The visit of Catherine at the Hazels cheered up Lettice very much; and in the delights of a little society with those of her own age, she soon forgot all her quarrels with herself; and brushed away the cobwebs which were gathering over her brain. She was enchanted, too, with the baby, and as she felt that, while Catherine was with her mother, she rather interfered with, than increased Mrs. Melwyn's enjoyment, she used to indulge herself with long walks through the beautiful surrounding country, accompanying the nurse and helping to carry the babe.

She visited several lonely places and remote cottages, where she had never been before; and began to feel a new interest given to existence when she was privileged to assist others under the pressure of that want and misery which she understood but too well. One evening she and the nurse had strayed in a new direction, and did not exactly know where they were. Very far from the house she was aware it could not be, by the time she had been absent, but they had got into one of those deep, hollow lanes, from which it is impossible to catch a glimpse of the surrounding country: those lanes so still, and so beautiful, with their broken sandy banks, covered with tufts of feathering grass, with peeping primroses and violets, and barren strawberries between; the beech and ash of the copses casting their slender branches across, and checkering the way with innumerable broken lights! While, may be, as was here the case, a long pebbly stream runs sparkling and shining upon one side of the way, forming ten thousand little pools and waterfalls as it courses along.

Charmed with the scene, Lettice could not prevail upon herself to turn back till she had pursued her way a little farther. At last a turn in the lane brought her to a lowly and lonely cottage, which stood in a place where the bank had a little receded, and the ground formed a small grassy semicircle, with the steep banks rising all around it—here stood the cottage.
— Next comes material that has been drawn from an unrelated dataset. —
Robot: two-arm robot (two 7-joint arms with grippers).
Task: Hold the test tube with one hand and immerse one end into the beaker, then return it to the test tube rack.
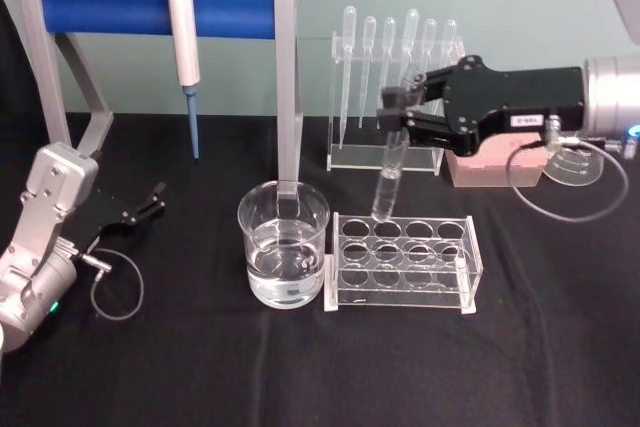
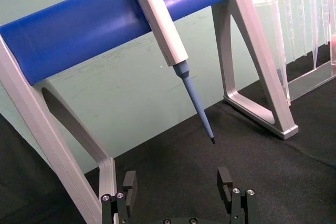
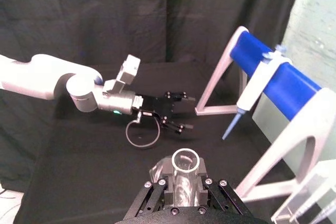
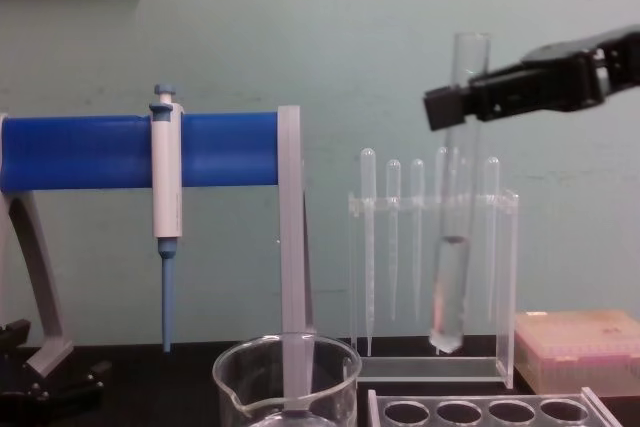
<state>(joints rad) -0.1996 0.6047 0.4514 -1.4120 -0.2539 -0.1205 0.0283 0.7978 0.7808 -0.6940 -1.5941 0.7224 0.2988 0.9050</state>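
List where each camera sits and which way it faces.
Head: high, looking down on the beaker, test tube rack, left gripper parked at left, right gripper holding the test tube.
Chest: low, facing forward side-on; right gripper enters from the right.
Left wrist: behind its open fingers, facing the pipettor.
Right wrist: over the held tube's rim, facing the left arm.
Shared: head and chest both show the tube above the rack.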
It was an ancient, picturesque looking thing, built one knows not when. I have seen one such near Stony Cross in Hampshire, which the tradition of the county affirms to be the very identical cottage into which the dying William Rufus was carried, and I am half inclined to believe it.

Their deep heavy roofs, huge roof-trees, little low walls and small windows, speak of habits of life very remote from our own—and look to me as if like a heap of earth—a tumulus—such edifices might stand unchanged for tens of ages.

The cottage before us was of this description, and had probably been a woodman's hut when the surrounding country was all one huge forest. The walls were not more than five feet high, over which hung the deep and heavy roof, covered with moss, and the thatch was overlaid with a heap of black mould, which afforded plentiful nourishment to stonecrops, and various tufts of beautifully feathered grass, which waved in fantastic plumes over it. The door, the frame of which was all aslant, seemed almost buried in, and pressed down by this roof, placed in which were two of those old windows which show that the roof itself formed the upper chamber of the dwelling. A white rose bush was banded up on one side of this door; a rosemary tree upon the other; a little border with marigolds, lemon thyme and such like pot-herbs, ran round the house, which lay in a tiny plot of ground carefully cultivated as a garden. Here a very aged man, bent almost double as it would seem with the weight of years, was very languidly digging or attempting it.

The nurse was tired, so was the babe, so was Lettice. They agreed to ask the old man's leave to enter the cottage, and sit down a little, before attempting to return home.

"May we go in, good man, and rest ourselves a little while?" asked Lettice.

"Anan—"

"Will you give us leave to go in and rest ourselves a little? We are both tired with carrying the baby."